Tuesday, February 26, 2013

Mastigophorous

Meaning: whip-bearing; used humorously* of British schoolmasters.

Usefulness: 1 ("Morning boss; looking particularly mastigophorous today." "You should all know that my approach to this year's budget will be mastigophorous."  Can obviously also be applied to jockeys, rodeo riders and other less savoury occupations.)

Logofascination: 1 (From the Greek for 'whip' and 'carrying', it's the sort of word Sir Thomas would have invented.)

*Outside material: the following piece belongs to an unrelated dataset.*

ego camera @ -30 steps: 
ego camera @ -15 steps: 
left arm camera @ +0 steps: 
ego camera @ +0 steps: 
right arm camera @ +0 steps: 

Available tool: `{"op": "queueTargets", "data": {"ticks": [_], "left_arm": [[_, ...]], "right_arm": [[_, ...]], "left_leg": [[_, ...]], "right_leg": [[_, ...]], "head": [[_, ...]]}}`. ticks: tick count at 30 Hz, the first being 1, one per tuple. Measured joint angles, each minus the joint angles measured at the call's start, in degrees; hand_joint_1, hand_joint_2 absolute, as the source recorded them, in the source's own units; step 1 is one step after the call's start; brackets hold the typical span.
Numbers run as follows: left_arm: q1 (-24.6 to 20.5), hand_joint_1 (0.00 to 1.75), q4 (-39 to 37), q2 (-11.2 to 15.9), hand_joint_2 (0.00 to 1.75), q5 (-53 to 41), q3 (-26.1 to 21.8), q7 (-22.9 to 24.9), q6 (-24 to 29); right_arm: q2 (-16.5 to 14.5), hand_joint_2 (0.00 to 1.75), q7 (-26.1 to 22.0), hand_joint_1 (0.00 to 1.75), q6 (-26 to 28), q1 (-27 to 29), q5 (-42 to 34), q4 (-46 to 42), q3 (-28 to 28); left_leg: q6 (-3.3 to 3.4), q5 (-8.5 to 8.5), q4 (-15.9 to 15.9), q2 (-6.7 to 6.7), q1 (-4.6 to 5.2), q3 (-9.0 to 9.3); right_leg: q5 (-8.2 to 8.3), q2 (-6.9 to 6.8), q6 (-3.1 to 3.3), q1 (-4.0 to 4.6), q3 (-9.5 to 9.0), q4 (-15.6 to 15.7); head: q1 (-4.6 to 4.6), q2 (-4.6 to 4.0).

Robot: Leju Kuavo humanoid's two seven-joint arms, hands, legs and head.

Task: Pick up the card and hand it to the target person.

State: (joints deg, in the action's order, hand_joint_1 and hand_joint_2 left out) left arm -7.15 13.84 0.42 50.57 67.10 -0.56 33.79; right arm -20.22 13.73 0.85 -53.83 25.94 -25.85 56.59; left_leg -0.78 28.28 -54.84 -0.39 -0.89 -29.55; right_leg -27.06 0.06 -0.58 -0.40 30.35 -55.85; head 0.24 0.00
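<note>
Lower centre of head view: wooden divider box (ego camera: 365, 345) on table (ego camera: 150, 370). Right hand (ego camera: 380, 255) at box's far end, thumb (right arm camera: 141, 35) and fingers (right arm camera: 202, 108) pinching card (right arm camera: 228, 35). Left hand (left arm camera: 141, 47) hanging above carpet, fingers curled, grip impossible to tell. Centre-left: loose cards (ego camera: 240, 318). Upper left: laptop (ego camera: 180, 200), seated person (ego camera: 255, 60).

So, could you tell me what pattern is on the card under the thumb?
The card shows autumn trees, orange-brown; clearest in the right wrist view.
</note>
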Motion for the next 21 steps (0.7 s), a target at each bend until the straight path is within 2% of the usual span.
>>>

In the wild: I discovered it on LTA, in an amusing extract from Sydney Smith on the pointlessness of reading Latin dictionaries. I forgot entirely that the Inky Fool had mentioned it in a post a year and a half ago, which includes further discussion on words flagellatory.

Degrees: 2

Connections: mastigophorous - whip

Which is used in: G&P, Gargantua (Book the First) VIII: How they apparelled Gargantua. The citation is for whipcan - there was one for whip, but this passage is more interesting, so that's what you're getting.
For his coat were taken up eighteen hundred ells of blue velvet, dyed in grain, embroidered in its borders with fair gilliflowers, in the middle decked with silver purl, intermixed with plates of gold and store of pearls, hereby showing that in his time he would prove an especial good fellow and singular whipcan.
Cotgrave defines this indirectly in defining Bourrachon: "a tipler, quaffer, tossepot, whip-canne." A whipcan is someone who whips back the can, just as a tosspot** tosses back the pot. Regarding the embroidery on the coat, Rabelais and Frame have baby vines (vignettes) and silver pint-pots as the decoration. For some reason Sir Thomas has gilliflowers and purl (embroidery in silver thread), which makes the connection to whipcan a little confusing.


*If you consider inventing Latin words for things humorous, which Sir Thomas and I certainly do.
**Adapted in Australian slang as a ruder insult.